> [What the exercise asks]:
Going line by line through the listing below, count each line that includes the word "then", and reply with the count only.
** Given data follows **
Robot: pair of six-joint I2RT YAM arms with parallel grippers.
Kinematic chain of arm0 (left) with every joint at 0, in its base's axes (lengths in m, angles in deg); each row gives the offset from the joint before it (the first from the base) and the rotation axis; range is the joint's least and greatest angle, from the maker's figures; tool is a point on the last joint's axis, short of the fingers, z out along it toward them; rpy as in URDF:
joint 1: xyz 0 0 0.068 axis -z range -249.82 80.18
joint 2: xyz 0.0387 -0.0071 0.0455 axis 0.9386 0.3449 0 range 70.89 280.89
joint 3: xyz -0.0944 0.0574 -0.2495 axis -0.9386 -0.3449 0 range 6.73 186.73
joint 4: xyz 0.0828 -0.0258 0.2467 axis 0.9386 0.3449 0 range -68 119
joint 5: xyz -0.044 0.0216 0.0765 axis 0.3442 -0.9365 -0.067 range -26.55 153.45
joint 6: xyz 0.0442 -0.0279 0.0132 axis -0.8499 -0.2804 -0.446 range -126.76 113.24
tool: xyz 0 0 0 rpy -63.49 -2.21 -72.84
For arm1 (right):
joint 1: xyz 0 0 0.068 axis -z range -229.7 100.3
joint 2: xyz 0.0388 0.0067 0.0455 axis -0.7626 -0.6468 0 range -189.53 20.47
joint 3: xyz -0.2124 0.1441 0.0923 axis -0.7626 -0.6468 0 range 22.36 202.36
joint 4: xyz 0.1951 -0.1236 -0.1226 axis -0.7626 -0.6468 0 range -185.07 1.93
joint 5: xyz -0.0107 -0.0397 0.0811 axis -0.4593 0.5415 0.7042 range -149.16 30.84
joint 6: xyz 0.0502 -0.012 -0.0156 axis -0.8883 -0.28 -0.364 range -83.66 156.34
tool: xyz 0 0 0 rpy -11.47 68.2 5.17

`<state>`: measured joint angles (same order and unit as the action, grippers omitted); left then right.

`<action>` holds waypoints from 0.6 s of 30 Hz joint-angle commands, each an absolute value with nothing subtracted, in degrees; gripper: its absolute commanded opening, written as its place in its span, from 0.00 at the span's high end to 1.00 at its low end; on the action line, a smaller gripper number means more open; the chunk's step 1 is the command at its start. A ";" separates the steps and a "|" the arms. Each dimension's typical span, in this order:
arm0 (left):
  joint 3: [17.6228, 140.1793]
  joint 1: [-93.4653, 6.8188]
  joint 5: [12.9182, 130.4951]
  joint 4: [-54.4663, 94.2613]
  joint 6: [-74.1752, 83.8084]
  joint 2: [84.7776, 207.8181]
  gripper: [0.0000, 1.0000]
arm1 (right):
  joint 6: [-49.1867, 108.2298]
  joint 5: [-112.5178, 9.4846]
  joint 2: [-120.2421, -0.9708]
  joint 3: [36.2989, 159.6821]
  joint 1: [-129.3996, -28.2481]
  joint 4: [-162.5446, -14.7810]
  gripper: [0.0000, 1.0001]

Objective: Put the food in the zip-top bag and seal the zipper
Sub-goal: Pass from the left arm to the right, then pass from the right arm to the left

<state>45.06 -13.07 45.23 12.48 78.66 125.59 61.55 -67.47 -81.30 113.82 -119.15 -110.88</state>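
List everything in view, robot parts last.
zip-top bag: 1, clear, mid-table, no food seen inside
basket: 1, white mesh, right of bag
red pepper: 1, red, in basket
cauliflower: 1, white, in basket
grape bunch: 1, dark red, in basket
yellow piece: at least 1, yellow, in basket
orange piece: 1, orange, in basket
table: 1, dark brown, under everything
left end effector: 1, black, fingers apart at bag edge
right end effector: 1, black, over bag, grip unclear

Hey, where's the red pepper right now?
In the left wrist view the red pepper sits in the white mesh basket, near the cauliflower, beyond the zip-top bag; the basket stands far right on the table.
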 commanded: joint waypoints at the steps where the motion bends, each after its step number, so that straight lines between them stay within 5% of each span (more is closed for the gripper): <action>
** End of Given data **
> [Response to the task]:
2